WORK ORDER: Copy out all lines bearing the word "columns" from the listing below.

[[ THE DATA open ]]

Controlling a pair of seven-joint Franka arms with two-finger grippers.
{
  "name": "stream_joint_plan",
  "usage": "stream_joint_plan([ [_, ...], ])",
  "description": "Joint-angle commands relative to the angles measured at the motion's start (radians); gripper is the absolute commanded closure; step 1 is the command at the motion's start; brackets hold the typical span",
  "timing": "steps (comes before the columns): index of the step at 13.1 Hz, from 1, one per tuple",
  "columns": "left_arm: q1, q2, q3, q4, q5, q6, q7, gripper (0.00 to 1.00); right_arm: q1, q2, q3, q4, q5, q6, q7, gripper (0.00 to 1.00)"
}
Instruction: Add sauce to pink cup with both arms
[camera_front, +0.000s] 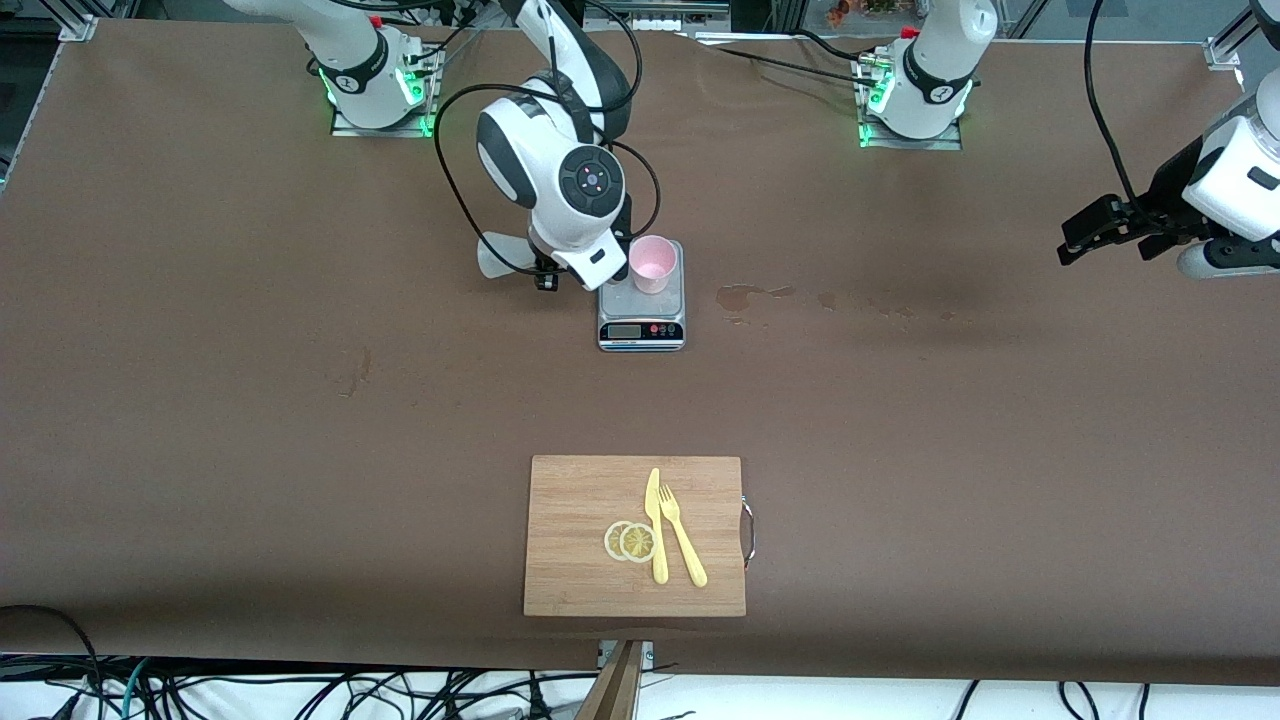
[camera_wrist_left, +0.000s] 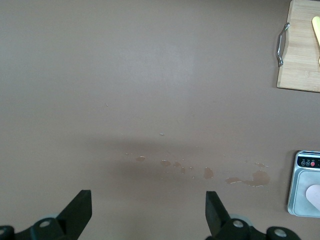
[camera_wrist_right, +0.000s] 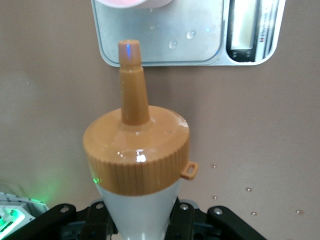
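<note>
1. Pink cup (camera_front: 652, 264) sits on the scale (camera_front: 641, 318), up at the 12 o'clock half of the platform, with the display down at 6. It's small, light plastic, so it'd tip or skate on that wet steel plate if the nozzle bumps it.
2. Right gripper (camera_wrist_right: 142, 220) is clamped on the sauce bottle (camera_wrist_right: 137, 165), holding the whitish body just below the orange cap. It hangs just off the scale's edge on the right arm's side, at roughly 9 o'clock from the cup in the front view.
3. In the right wrist view the nozzle points toward the scale plate and isn't over the cup rim yet.
4. My guess is the bottle is soft and squeezy, so a grip on the belly is right: that's where you press to get sauce out. Too hard and it squirts early, though.
5. Left gripper (camera_front: 1110, 232) is spread wide and empty, waiting over bare table at the left arm's end, well apart from the cup.
6. Some brownish drips (camera_front: 745, 295) sit on the table beside the scale, toward the left arm's end.
</note>
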Motion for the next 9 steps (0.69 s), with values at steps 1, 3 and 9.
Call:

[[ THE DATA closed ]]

TASK SOLUTION:
  "timing": "steps (comes before the columns): index of the step at 13.1 Hz, from 1, one per tuple",
  "columns": "left_arm: q1, q2, q3, q4, q5, q6, q7, gripper (0.00 to 1.00); right_arm: q1, q2, q3, q4, q5, q6, q7, gripper (0.00 to 1.00)"

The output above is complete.